BAGINDA Ting bertanya kepada Kong Hu Cu: Adakah satu kalimat
yang bisa meruntuhkan sebuah negeri?
Tidak, sahut sang Guru. Tapi memang ada yang mendekati kalimat
seperti itu. Yakni, "Nikmat apakah dalam diri seorang raja,
kalau bukan mengatakan apa yang disukainya, dan tak seorang pun
berani membantah?".
Konfusius, memang mengajarkan, agar orang menjadi chun-tzu.
Seorang chun-tzu adalah manusia ideal. Dalam kata-kata penulis
risalah Cina di abad kedua Masehi, "Hati seorang chun-tzu
selaras dengan yang lain, tapi pandangannya tak sama dengan yang
lain". Salah satu ajaran Konfusianisme lama malah mengatakan,
"Biarpun kekuasaan berada di tangan seorang tiran, seorang
chun-tzu tak akan mengubah pendiriannya."

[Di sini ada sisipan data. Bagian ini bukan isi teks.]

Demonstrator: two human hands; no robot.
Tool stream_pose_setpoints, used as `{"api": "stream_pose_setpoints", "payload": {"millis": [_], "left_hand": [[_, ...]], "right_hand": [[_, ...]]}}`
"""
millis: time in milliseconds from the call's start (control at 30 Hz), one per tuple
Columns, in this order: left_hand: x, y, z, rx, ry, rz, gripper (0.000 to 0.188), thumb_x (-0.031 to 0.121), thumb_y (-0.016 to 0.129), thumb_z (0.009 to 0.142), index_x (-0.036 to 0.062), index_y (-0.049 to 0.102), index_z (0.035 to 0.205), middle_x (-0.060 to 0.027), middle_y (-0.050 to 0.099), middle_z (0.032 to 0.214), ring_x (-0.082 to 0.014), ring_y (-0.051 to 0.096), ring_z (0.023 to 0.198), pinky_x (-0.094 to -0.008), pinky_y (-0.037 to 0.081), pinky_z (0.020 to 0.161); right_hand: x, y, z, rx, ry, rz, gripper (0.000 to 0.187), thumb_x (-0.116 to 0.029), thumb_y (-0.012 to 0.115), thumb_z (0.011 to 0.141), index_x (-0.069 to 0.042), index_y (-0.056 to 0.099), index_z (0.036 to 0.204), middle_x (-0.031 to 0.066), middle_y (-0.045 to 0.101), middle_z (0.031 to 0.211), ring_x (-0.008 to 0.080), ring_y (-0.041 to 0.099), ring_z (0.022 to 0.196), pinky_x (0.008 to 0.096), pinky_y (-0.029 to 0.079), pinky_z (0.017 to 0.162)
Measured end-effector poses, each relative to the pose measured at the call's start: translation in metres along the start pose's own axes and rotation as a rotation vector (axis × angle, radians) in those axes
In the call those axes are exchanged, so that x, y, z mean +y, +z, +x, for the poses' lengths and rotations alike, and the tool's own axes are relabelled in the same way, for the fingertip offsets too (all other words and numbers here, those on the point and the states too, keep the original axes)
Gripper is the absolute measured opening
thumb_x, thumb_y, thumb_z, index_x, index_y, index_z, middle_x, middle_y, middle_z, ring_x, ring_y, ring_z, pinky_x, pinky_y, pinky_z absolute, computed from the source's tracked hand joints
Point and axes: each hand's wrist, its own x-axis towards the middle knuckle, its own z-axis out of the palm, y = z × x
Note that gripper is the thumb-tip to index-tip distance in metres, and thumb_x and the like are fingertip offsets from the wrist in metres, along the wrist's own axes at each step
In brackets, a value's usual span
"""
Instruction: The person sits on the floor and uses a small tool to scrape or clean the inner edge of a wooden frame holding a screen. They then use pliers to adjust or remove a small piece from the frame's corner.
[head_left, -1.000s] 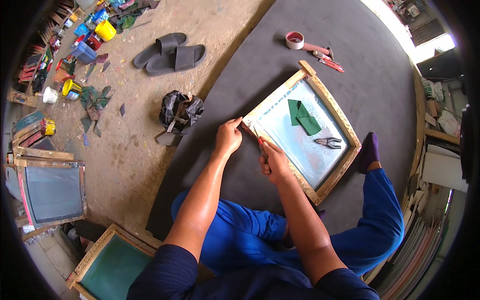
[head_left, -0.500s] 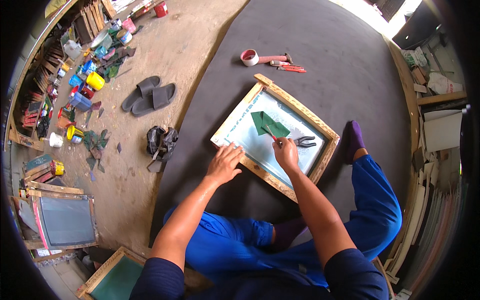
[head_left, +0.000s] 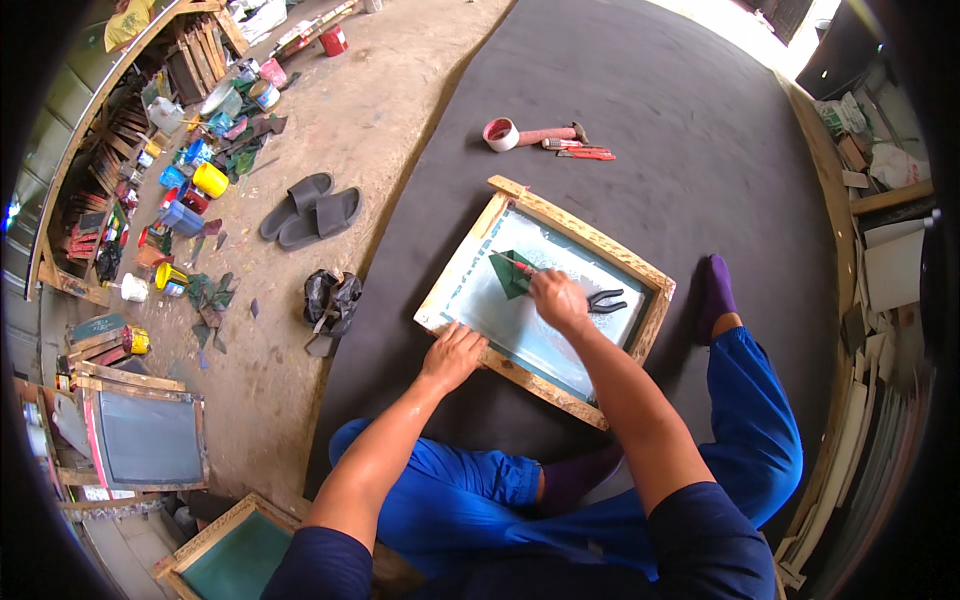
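Note:
A wooden-framed mesh screen [head_left: 545, 394] lies tilted on the dark mat before me. My left hand [head_left: 455, 354] has its fingers curled over the rail at the near left corner. In my right hand [head_left: 560, 300], above the mesh, is a slim red-handled screwdriver [head_left: 518, 264]; its thin metal tip points up and left. Under it sits a piece of dark green sheet [head_left: 508, 279], partly covered by my right hand. Beside that hand, black-handled pliers [head_left: 606, 302] rest on the mesh.
Past the frame lie a tape roll [head_left: 500, 134], a hammer [head_left: 550, 134] and red cutters [head_left: 587, 153]. Black slippers [head_left: 310, 212] and a black plastic bag [head_left: 331, 300] are on the floor to the left, near paint cans [head_left: 210, 180]. Stacked boards [head_left: 860, 470] line the right side.
The frame has turned slightly counterclockwise. My left hand's spread fingers have drawn together over the rail. My right hand has shifted left and up across the mesh with the screwdriver, covering more green sheet.

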Motion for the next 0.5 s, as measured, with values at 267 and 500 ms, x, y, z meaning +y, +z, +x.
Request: {"api": "stream_pose_setpoints", "payload": {"millis": [267, 500], "left_hand": [[0.051, -0.006, -0.039, -0.004, -0.169, -0.047, 0.050, 0.022, 0.089, 0.076, 0.0100, 0.073, 0.122, -0.0046, 0.070, 0.118, -0.0248, 0.061, 0.122, -0.0520, 0.045, 0.116], [0.057, -0.037, -0.023, -0.108, -0.301, -0.286, 0.045, 0.027, 0.087, 0.082, 0.0021, 0.074, 0.117, -0.0112, 0.072, 0.113, -0.0339, 0.067, 0.112, -0.0450, 0.050, 0.109]], "right_hand": [[-0.022, 0.039, -0.016, 0.082, 0.126, 0.149, 0.015, -0.015, 0.068, 0.095, -0.005, 0.064, 0.105, 0.0195, 0.066, 0.113, 0.0414, 0.063, 0.113, 0.0495, 0.055, 0.091], [-0.041, 0.013, -0.021, 0.122, 0.478, 0.829, 0.025, -0.019, 0.064, 0.105, 0.005, 0.065, 0.109, 0.0198, 0.074, 0.090, 0.0335, 0.070, 0.082, 0.0425, 0.053, 0.076]]}}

Yang dipentingkan memang harmoni, bukan keseragaman. Dua hal
yang tak sama. Mungkin bagi sebagian orang, perbedaannya pada
akhirnya tak nyata: keduanya membayangkan suatu keadaan tanpa
konflik. Tapi dasar harmoni adalah toleransi--juga terhadap
perbedaan. Dasar keseragaman justru tidak.
Dalam sejarah Cina, penganjur keseragaman adalah Mo Tzu. Ia
diperkirakan hidup 400 tahun sebelum Masehi, jauh lebih
belakangan dari Kong Hu Cu. Pejabat tinggi negara Sung ini
memang berbeda dari sang Guru. Ia hidup dalam suatu masa ketika
di Cina tumbuh kota-kota besar. Perdagangan maju, pertanian
menggunakan teknologi lebih tinggi, dan pemerintahan diatur oleh
mesin birokratis yang tak bersifat pribadi.

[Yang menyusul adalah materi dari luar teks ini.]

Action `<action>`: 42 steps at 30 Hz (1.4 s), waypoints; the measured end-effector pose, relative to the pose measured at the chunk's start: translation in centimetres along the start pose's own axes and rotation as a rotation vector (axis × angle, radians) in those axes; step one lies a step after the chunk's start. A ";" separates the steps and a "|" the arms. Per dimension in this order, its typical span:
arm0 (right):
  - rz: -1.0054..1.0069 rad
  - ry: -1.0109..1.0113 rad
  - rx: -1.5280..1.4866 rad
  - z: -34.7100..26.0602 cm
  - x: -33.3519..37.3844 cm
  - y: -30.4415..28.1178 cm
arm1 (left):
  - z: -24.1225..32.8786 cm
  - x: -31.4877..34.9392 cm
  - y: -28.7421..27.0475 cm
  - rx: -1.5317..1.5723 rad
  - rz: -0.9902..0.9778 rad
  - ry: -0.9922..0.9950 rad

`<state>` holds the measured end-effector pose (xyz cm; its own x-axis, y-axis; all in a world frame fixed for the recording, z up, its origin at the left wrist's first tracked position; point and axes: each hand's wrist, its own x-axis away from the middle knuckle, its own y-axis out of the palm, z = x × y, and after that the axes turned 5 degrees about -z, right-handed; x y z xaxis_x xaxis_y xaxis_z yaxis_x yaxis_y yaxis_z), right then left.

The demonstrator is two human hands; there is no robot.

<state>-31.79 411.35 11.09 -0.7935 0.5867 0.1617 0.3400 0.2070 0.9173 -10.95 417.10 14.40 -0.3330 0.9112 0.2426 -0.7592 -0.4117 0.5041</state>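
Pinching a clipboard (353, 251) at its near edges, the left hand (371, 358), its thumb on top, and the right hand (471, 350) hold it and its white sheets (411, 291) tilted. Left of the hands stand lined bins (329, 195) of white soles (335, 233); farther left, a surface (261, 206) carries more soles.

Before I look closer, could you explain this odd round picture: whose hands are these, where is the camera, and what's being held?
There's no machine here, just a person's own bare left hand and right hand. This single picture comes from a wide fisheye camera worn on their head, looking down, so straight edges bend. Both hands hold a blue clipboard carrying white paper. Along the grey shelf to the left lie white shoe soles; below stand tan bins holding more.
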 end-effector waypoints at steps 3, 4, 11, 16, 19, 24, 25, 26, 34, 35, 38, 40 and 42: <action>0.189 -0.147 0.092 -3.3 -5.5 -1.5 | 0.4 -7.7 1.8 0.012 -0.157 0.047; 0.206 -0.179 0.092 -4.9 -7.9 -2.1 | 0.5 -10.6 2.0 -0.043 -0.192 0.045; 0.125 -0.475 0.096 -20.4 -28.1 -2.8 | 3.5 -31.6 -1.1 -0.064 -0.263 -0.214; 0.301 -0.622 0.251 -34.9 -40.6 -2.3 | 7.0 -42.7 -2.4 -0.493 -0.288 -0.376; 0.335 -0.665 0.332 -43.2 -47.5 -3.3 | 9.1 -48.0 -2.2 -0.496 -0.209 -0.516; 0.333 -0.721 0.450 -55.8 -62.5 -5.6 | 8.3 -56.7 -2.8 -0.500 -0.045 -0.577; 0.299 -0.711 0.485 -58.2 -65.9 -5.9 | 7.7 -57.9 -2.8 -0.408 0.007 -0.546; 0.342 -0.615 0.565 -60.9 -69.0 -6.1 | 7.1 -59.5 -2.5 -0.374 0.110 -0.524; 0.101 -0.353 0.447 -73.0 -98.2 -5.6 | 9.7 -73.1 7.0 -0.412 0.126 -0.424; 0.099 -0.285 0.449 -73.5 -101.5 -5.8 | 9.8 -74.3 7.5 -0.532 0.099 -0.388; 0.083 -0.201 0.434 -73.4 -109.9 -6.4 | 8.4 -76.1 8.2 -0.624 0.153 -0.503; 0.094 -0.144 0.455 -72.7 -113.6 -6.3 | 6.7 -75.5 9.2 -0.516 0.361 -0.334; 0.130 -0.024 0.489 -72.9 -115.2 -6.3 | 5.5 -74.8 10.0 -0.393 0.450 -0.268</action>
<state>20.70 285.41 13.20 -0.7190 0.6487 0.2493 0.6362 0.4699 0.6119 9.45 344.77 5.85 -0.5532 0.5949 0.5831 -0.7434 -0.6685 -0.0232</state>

Mungkin karena itulah Mo Tzu tak bisa mengikuti ajaran Kong Hu
Cu yang memandang hidup kenegaraan ibarat keluarga. Mo Tzu
mengecam masa silam manusia. Ia menganggap masa silam itu
direpotkan oleh perbedaan pendirian. "Dunia di masa lampau
kacau, seakan-akan hanya dihuni burung dan binatang buas,"
begitu katanya. Bagi Mo Tzu, kekacauan itu disebabkan oleh
tiadanya penguasa serta pemimpin.
Maka orang pun harus mengidentifikasikan diri dengan
atasannya--itulah sabda salah satu bab dalam ajaran Mo. "Apa
yang dianggap benar oleh sang atasan sebagai benar semua harus
menganggapnya benar puia". Mo Tzu, meskipun ia menentang perang,
membayangkan warga masyarakat bagaikan prajurit.
Dasar pikirannya memang tidak mempercayai kebajikan manusia. Ia
tak yakin akan kemampuan manusia untuk insyaf sendiri buat hidup
rukun. Maka bila Kong Hu Cu percaya akan sifat chun-tzu yang tak
mementingkan diri sendiri Mo Tzu tidak. Motif manusia, termasuk
para pejabat negara, ialah guna memenuhi hasrat masing-masing.
Memang ada semacam pesimisme dalam pandangan ini. Tapi
barangkali karena perkembangan sejarah Cina mendorongnya
demikian.
Setelah Mo Tzu, datanglah apa yang disebut kaum "Legalis".
Pemikirnya adalah Shang Yang, yang hidup ketika pelbagai negeri
di daratan Cina saling berperang. Shang Yang adalah seorang
aristokrat dari kota kecil yang akhirnya diterima mengabdi oleh
Xiao Kung penguasa Ch'in sejak tahun 361 sebelum Masehi. Seorang
penulis riwayat hidupnya menyebutnya sebagai "orang yang keras
dan kejam". Mungkinbenar. Yang jelas ajarannya bukanlah ajaran
buat si lunak hati.
DALAM banyak hal, ajaran itu menerima pengaruh besar dari Mo
Tzu. Tapi dengan aksen yang lebih keras untuk keseragaman.
"Sebuah negara yang kegragaman tujuannya telah ditegakkan untuk
setahun, akan jadi kuat untuk sepuluh tahun," kata ajaran Shang
Yang.
Yang menarik ialah bahwa untuk "keseragaman tujuan" itu rakyat
tak boleh teramat pandai. "Jika mencari ilmu menjadi populer,
rakyat akan meninggalkan pertanian dan menyibukkan diri dalam
perdebatan." Pada akhirnya, kata Shang Yang, rakyat akan
terasing dari penguasanya, dan akan terjadilah "kumpulan kawula
yang tak lagi patuh".
Bagi Shang Yang, hubungan antara pemerintah dan rakyat memang
hubungan penakluk dan yang ditaklukkan. Maka jika ia ditanya
adakah satu kata yang bisa meruntuhkan sebuah negeri, mungkin ia
akan menjawab ada. Kata itu ialah kemerdekaan.